- [WORK INSTRUCTIONS] The entries are to be output in full, word for word.
BEGIN INPUT DATA
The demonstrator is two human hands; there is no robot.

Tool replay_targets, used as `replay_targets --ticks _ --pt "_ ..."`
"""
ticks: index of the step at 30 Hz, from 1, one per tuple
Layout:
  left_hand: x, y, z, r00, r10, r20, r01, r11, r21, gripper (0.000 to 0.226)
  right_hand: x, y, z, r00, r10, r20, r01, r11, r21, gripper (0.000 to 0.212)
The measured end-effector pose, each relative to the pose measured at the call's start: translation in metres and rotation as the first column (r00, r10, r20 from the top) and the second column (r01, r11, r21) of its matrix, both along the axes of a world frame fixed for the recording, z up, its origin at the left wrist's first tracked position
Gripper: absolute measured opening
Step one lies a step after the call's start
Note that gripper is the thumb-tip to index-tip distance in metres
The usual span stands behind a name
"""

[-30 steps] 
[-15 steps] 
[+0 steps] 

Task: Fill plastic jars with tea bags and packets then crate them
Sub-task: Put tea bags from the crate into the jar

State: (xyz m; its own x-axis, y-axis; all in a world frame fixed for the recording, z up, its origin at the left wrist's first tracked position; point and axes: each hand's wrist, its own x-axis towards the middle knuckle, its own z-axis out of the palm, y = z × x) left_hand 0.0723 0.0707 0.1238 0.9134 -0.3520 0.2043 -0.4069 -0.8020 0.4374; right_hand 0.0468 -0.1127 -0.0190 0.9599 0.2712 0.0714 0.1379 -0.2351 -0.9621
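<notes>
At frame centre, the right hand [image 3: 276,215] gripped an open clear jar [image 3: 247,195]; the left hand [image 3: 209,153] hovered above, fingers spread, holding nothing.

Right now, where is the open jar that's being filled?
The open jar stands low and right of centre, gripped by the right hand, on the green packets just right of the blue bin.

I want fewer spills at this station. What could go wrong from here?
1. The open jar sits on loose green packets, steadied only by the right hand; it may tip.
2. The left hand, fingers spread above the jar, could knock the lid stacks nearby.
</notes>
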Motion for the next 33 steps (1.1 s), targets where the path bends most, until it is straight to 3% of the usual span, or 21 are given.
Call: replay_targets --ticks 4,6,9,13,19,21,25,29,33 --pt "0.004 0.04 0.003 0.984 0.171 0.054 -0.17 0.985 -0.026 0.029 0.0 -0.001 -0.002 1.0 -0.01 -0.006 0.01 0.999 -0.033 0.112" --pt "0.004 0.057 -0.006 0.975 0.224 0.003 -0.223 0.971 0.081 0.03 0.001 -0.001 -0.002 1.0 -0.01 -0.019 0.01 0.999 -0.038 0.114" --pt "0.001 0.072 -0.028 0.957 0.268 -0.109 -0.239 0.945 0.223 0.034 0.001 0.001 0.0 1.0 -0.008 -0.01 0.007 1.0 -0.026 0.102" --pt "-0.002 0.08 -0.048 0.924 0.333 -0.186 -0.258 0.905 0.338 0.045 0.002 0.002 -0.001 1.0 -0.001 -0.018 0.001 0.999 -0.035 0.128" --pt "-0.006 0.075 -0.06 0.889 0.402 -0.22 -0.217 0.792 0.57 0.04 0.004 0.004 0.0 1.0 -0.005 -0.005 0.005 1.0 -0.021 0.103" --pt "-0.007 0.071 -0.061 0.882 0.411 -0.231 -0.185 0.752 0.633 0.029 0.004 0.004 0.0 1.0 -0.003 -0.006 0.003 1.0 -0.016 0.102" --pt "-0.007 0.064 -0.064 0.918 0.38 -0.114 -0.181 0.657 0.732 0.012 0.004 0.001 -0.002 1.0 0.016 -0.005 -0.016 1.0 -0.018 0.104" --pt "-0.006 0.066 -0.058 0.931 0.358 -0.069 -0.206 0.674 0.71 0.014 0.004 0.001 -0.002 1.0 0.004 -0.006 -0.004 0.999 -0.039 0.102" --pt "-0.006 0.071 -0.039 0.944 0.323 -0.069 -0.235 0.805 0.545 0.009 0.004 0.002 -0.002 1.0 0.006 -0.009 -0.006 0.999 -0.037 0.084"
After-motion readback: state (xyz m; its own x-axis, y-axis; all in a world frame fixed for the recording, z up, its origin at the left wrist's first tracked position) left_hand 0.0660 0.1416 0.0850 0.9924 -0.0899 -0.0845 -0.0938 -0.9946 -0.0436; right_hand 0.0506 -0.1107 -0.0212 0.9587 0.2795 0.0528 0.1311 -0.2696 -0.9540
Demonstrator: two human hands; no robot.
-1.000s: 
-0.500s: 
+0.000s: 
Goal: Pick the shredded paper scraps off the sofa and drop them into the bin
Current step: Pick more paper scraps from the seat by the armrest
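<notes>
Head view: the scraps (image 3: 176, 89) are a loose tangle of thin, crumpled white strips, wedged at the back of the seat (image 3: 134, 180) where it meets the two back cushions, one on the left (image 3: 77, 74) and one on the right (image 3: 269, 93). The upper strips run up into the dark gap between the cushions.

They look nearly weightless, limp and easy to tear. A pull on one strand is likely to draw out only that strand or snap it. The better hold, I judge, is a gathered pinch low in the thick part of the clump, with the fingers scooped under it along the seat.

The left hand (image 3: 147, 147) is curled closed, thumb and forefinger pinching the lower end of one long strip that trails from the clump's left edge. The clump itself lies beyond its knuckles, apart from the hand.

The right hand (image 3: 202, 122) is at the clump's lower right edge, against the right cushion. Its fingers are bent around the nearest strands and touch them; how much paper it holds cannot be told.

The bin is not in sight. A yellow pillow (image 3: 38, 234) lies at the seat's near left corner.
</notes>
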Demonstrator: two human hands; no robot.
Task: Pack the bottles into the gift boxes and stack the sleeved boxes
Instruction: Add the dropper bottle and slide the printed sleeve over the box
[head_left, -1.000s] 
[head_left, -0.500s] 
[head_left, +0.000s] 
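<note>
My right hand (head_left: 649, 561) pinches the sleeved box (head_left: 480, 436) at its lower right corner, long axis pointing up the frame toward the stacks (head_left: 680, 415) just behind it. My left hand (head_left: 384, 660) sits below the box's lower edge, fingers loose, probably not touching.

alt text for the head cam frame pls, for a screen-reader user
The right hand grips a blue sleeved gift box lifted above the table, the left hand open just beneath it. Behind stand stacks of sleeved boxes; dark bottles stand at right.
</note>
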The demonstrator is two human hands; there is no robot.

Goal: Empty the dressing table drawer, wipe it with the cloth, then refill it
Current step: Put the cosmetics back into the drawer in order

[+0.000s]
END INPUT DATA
- [SOLVED PROBLEM]
The demonstrator is two human hands; there is no robot.

Tool replay_targets, used as `replay_targets --ticks _ --pt "_ ..."`
"""
ticks: index of the step at 30 Hz, from 1, one per tuple
Layout:
  left_hand: x, y, z, r00, r10, r20, r01, r11, r21, gripper (0.000 to 0.226)
  right_hand: x, y, z, r00, r10, r20, r01, r11, r21, gripper (0.000 to 0.212)
The measured end-effector pose, each relative to the pose measured at the call's start: translation in metres and rotation as the first column (r00, r10, r20 from the top) and the second column (r01, r11, r21) of its matrix, both along the axes of a world frame fixed for the recording, z up, its origin at the left wrist's first tracked position
Gripper: absolute measured opening
Step one lies a step after the call's start
Note that gripper is the thumb-tip to index-tip distance in metres
The usual span stands behind a name
"""

[-30 steps] 
[-15 steps] 
[+0 steps] 

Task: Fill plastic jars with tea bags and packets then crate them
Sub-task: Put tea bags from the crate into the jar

State: (xyz m; its own x-axis, y-axis; all in a world frame fixed for the recording, z up, its origin at the left wrist's first tracked position; point and axes: each hand's wrist, its own x-axis towards the middle knuckle, its own z-axis out of the palm, y = z × x) left_hand 0.0723 0.0707 0.1238 0.9134 -0.3520 0.2043 -0.4069 -0.8020 0.4374; right_hand 0.0468 -0.1127 -0.0190 0.9599 0.2712 0.0714 0.1379 -0.2351 -0.9621
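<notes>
At frame centre, the right hand [image 3: 276,215] gripped an open clear jar [image 3: 247,195]; the left hand [image 3: 209,153] hovered above, fingers spread, holding nothing.

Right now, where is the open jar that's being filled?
The open jar stands low and right of centre, gripped by the right hand, on the green packets just right of the blue bin.

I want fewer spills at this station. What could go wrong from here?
1. The open jar sits on loose green packets, steadied only by the right hand; it may tip.
2. The left hand, fingers spread above the jar, could knock the lid stacks nearby.
</notes>
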Motion for the next 33 steps (1.1 s), targets where the path bends most, until it is straight to 3% of the usual span, or 21 are given.
Call: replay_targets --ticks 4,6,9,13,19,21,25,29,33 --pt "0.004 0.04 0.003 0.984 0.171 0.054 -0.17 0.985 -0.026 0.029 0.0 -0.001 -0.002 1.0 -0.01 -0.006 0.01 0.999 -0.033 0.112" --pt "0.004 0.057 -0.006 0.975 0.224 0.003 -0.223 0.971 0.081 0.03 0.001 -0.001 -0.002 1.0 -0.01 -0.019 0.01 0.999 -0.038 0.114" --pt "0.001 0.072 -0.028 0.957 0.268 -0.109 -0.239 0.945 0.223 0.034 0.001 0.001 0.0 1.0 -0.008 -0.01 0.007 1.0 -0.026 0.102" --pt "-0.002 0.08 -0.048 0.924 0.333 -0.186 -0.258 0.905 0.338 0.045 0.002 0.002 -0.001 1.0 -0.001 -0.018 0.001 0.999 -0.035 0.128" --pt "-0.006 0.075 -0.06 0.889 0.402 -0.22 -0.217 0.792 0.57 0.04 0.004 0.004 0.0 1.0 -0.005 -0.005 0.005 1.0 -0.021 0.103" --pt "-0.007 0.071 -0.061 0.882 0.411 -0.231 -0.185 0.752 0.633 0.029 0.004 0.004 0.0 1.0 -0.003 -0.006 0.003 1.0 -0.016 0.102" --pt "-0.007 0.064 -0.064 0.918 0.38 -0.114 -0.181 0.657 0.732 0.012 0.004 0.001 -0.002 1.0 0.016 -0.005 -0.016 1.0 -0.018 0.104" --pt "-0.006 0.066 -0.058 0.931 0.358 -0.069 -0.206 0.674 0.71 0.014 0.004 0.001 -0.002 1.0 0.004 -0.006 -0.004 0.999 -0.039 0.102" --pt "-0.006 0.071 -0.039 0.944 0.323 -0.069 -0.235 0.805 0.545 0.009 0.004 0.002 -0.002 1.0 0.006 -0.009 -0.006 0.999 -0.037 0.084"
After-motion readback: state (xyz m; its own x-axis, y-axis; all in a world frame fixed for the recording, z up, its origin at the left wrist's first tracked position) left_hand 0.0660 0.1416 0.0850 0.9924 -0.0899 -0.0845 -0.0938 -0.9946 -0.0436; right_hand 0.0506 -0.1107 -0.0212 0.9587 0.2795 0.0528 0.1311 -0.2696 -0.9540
Demonstrator: two human hands; no robot.
-1.000s: 
-0.500s: 
+0.000s: 
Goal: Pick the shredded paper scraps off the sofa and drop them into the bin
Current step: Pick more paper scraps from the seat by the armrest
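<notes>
Head view: the scraps (image 3: 176, 89) are a loose tangle of thin, crumpled white strips, wedged at the back of the seat (image 3: 134, 180) where it meets the two back cushions, one on the left (image 3: 77, 74) and one on the right (image 3: 269, 93). The upper strips run up into the dark gap between the cushions.

They look nearly weightless, limp and easy to tear. A pull on one strand is likely to draw out only that strand or snap it. The better hold, I judge, is a gathered pinch low in the thick part of the clump, with the fingers scooped under it along the seat.

The left hand (image 3: 147, 147) is curled closed, thumb and forefinger pinching the lower end of one long strip that trails from the clump's left edge. The clump itself lies beyond its knuckles, apart from the hand.

The right hand (image 3: 202, 122) is at the clump's lower right edge, against the right cushion. Its fingers are bent around the nearest strands and touch them; how much paper it holds cannot be told.

The bin is not in sight. A yellow pillow (image 3: 38, 234) lies at the seat's near left corner.
</notes>
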Demonstrator: two human hands; no robot.
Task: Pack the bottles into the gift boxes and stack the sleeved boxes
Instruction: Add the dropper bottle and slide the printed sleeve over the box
[head_left, -1.000s] 
[head_left, -0.500s] 
[head_left, +0.000s] 
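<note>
My right hand (head_left: 649, 561) pinches the sleeved box (head_left: 480, 436) at its lower right corner, long axis pointing up the frame toward the stacks (head_left: 680, 415) just behind it. My left hand (head_left: 384, 660) sits below the box's lower edge, fingers loose, probably not touching.

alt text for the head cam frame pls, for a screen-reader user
The right hand grips a blue sleeved gift box lifted above the table, the left hand open just beneath it. Behind stand stacks of sleeved boxes; dark bottles stand at right.
</note>
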The demonstrator is two human hands; there is no robot.

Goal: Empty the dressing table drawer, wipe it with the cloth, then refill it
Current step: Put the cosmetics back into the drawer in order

[+0.000s]

The full output has already been given.